The government has also mounted an ambitious €2bn economic support scheme through the banking system, guaranteeing new loans and subsidising interest for individuals and businesses. 

In its early April assessment, Fitch noted that Cyprus benefits from a “demonstrated track record” of fiscal prudence and flexibility that stand it in relatively good stead after the “severe short-term shock”. But as well as public debt, a current account deficit that reached 6.7% even before the crisis and ongoing legacy issues in the banking sector – where the non-performing loan ratio is still about 30% – are weaknesses.

Rising to challenge

“Even though the government has implemented a job-retention programme, assisting businesses and households, it is unclear what the government’s finances’ burn rate is that can sustain balancing public health and limited economic activity, unless it deploys monetary finance within the eurozone or outside it,” says Cleopatra Kitti, a Cyprus-based international consultant and non-executive director.

She notes that Cyprus’s post-2013 recovery was achieved in a benign international economic environment, but this time the country faces a deeply uncertain post-crisis world, emerging from what is likely to be a deep global recession. “The global economy is suffering from a crash of supply, demand and cashflow,” she says. “With rising unemployment, it is unlikely that there will be much appetite for travel, tourism or expensive real estate – the pillars of the rebound in 2013.”

Plunging oil and gas prices also bode ill for Cyprus’s hopes for an economic fillip from the Aphrodite gas field, part of the vast Leviathan basin in the eastern Mediterranean. This was already in doubt thanks to geopolitical tensions in the region, which increased in January 2020 when Turkey deployed a new drilling ship off the south coast of Cyprus. It ramped up what the EU has condemned as illegal operations, and earned a rebuke from the US, which agreed that Turkey was violating Cyprus’s exclusive economic zone.

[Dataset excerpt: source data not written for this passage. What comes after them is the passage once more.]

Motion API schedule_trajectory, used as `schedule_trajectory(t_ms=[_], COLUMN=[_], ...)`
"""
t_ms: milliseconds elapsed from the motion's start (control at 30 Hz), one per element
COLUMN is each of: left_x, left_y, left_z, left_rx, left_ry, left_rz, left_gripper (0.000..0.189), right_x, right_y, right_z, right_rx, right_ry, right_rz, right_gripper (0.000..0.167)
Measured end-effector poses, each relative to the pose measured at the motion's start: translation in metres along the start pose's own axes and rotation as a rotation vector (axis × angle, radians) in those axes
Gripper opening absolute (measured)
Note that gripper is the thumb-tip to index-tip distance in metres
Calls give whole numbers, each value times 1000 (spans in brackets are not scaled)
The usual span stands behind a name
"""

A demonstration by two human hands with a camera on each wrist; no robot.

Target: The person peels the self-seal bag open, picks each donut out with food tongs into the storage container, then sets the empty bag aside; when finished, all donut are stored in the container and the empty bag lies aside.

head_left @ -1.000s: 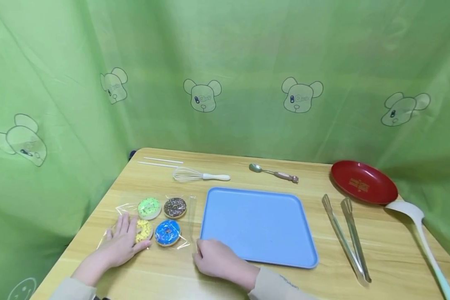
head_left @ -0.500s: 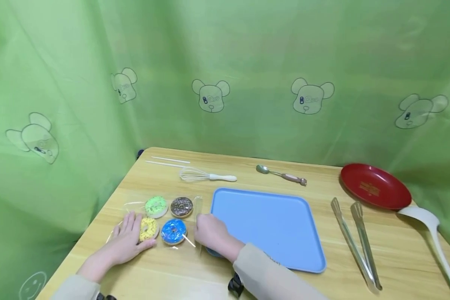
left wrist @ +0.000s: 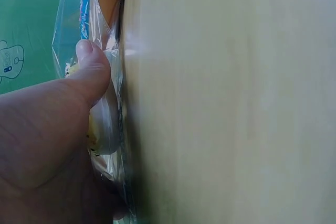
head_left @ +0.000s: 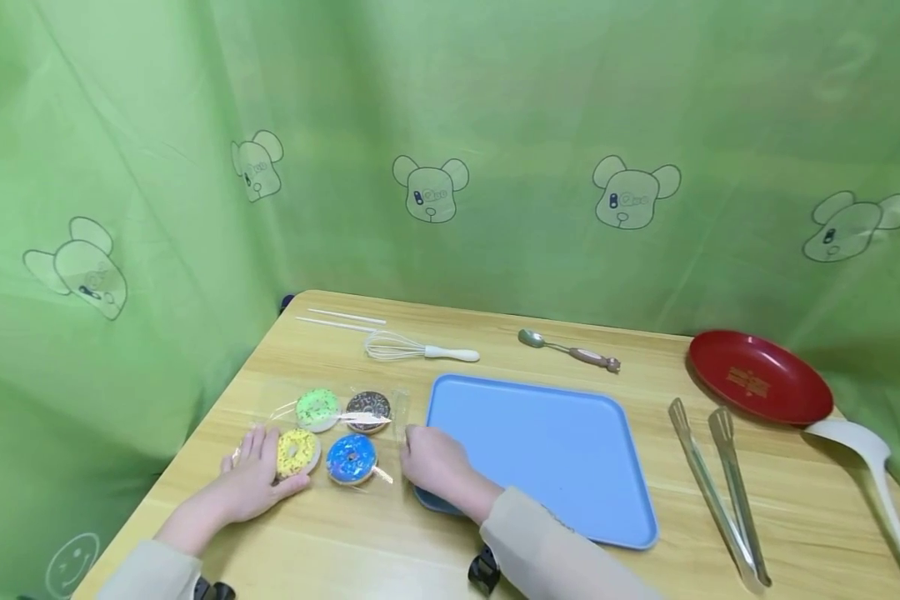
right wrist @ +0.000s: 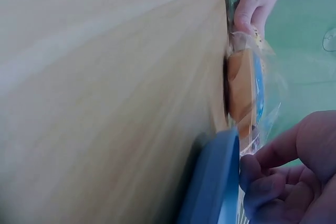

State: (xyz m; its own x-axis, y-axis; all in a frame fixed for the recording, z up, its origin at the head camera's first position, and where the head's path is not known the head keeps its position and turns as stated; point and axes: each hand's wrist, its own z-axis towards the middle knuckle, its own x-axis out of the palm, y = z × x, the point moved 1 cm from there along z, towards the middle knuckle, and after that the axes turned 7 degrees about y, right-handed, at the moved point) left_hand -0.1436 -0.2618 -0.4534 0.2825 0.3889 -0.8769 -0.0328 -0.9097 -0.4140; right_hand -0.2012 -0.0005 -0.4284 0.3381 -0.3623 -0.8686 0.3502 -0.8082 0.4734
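Note:
A clear plastic bag (head_left: 400, 406) lies flat on the table, holding a yellow doughnut (head_left: 309, 457), a blue doughnut (head_left: 341, 461), a green doughnut (head_left: 317, 405) and a dark chocolate one. My left hand (head_left: 249, 483) rests on the bag's left side with fingers straight, its thumb beside the yellow doughnut. In the left wrist view the thumb touches the plastic. My right hand (head_left: 437, 467) pinches the bag's right edge between thumb and curled fingers, over the left rim of a blue tray (head_left: 532, 454). In the right wrist view the plastic stretches towards the right hand's fingertips (right wrist: 251, 167).
Behind the bag lie a white whisk (head_left: 420, 348) and two thin white sticks (head_left: 341, 322). A spoon (head_left: 570, 350) lies beyond the tray. On the right are metal tongs (head_left: 723, 492), a red plate (head_left: 757, 377) and a white ladle (head_left: 862, 454). A green curtain (head_left: 495, 100) surrounds the table.
My right hand has moved up along the bag's right edge, from beside its near corner to about its middle. The left hand stays on the bag. The view has shifted slightly left.

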Motion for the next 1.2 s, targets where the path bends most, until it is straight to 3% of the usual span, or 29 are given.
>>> schedule_trajectory(t_ms=[333, 567, 667, 833, 1067, 1200], left_x=[-1, 0, 0, 0, 2, 2], left_y=[3, 4, 2, 2, 4, 3], left_z=[-3, -5, -4, -7, -6, -4], left_rx=[1, 5, 16, 14, 4, 3], left_ry=[-3, -1, 2, 9, 9, 4], left_rz=[19, 23, 19, 16, 31, 30], left_gripper=[100, 101, 99, 99, 101, 102], right_x=[-6, -23, -31, -26, -13, -13], right_y=[-15, -28, -29, -18, -8, -10], right_z=[-7, -5, 0, 15, 33, 37], right_rx=[-8, 45, 61, 0, 42, 19], right_ry=[-33, 113, 105, 19, 24, 4], right_rz=[95, 264, 210, 66, 41, 42], right_gripper=[22, 26, 29, 30, 30, 25])
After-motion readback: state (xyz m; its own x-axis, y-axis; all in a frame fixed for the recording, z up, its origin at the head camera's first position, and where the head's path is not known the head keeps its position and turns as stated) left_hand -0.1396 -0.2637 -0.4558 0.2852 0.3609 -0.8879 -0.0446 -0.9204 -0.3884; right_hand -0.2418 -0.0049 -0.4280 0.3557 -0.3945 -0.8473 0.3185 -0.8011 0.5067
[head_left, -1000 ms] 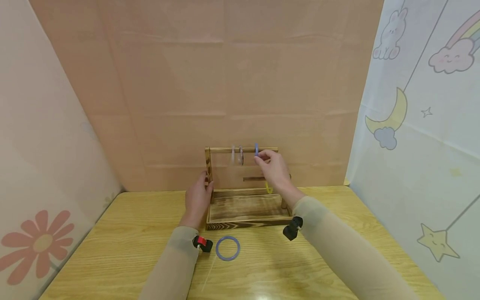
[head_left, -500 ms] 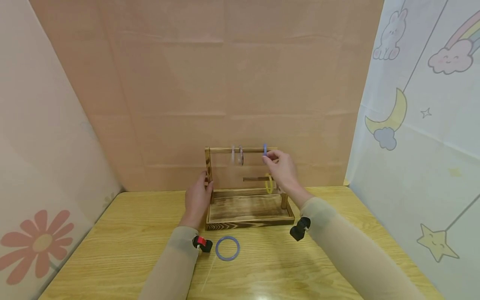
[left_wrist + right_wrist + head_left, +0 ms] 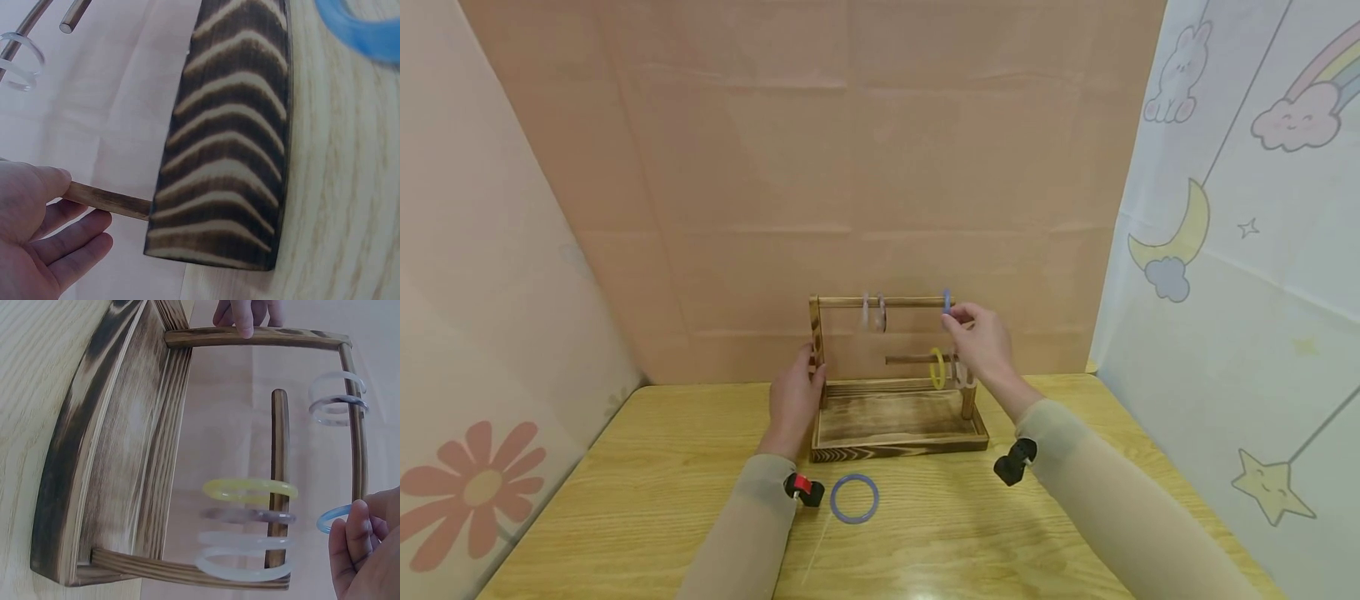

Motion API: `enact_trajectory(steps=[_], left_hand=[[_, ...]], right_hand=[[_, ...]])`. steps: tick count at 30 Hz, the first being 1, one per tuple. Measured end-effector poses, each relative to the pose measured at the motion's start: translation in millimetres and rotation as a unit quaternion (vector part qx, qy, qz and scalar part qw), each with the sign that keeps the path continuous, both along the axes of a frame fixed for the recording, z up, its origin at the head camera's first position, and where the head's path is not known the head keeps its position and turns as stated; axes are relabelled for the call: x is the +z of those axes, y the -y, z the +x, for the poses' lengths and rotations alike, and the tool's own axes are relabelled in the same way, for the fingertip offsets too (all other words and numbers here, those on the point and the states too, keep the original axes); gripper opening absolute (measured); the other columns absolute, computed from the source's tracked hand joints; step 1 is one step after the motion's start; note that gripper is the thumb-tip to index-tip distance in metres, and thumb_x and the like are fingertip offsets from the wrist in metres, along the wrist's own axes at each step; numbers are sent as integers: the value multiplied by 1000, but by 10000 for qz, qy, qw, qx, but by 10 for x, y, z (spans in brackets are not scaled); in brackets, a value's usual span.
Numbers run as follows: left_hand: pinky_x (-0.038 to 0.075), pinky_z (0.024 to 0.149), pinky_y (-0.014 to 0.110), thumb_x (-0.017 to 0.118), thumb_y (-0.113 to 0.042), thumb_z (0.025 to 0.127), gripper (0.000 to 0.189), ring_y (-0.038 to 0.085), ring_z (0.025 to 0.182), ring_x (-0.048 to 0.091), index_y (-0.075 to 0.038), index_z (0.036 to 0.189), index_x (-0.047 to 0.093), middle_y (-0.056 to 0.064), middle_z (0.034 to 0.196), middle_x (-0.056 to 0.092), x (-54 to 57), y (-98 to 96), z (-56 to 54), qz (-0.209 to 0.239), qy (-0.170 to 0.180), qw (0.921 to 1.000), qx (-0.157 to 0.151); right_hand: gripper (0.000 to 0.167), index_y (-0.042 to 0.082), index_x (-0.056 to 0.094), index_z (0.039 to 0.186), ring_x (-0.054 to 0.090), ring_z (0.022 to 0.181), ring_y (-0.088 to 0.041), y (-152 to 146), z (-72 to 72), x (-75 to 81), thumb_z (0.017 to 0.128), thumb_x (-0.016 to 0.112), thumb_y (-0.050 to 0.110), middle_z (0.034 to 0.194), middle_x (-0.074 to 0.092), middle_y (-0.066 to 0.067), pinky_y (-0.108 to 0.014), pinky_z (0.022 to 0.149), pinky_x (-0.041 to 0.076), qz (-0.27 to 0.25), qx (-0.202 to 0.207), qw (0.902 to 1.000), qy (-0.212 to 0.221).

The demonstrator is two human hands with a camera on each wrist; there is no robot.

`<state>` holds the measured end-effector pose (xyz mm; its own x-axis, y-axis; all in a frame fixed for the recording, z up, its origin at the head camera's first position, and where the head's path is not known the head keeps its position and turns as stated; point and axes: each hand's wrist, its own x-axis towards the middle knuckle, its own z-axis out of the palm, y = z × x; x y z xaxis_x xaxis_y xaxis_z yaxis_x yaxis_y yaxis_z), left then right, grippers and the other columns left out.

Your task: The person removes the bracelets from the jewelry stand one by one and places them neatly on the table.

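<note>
A brown wooden bangle stand (image 3: pixel 898 450) with a tray base and two horizontal bars stands on the table. My left hand (image 3: pixel 793 398) grips its left post (image 3: pixel 109 201), thumb on one side and fingers on the other. My right hand (image 3: pixel 981 337) pinches a blue bangle (image 3: pixel 947 302) at the free right end of the upper bar (image 3: pixel 913 302). Fingers hide that bar end in the right wrist view. A clear and a dark-streaked bangle (image 3: pixel 882 314) hang further left on this bar. The lower bar carries a yellow bangle (image 3: pixel 250 489) and several grey and whitish ones.
Another blue-violet bangle (image 3: pixel 854 499) lies flat on the wood-grain table (image 3: pixel 925 533), in front of the stand and beside the left wrist. A tan backdrop (image 3: pixel 850 167) rises behind, and printed panels flank both sides.
My right hand has slid the blue bangle rightward along the upper bar to its free end. The bangles on the lower bar have come into fuller view. My left hand stays on the post.
</note>
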<state>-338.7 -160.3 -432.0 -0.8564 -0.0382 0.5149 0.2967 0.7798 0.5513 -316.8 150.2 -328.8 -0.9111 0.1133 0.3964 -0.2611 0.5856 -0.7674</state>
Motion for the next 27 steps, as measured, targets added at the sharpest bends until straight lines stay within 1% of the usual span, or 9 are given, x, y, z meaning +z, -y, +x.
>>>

Nonetheless, besides the country’s natural strength in tourism, over the long term it has competitive advantages in sectors such as healthcare, education and technology services, says Ms Kitti. “Fiscal discipline safeguarded an upgrade for Cyprus’s sovereign credit rating, but the political elites shied away from creating a more contemporary economic model befitting its geographic position and a sustainable place in regional and global value chains,” she adds. “Covid-19 will force a rethink and redesign of many economies around the world, including Cyprus.”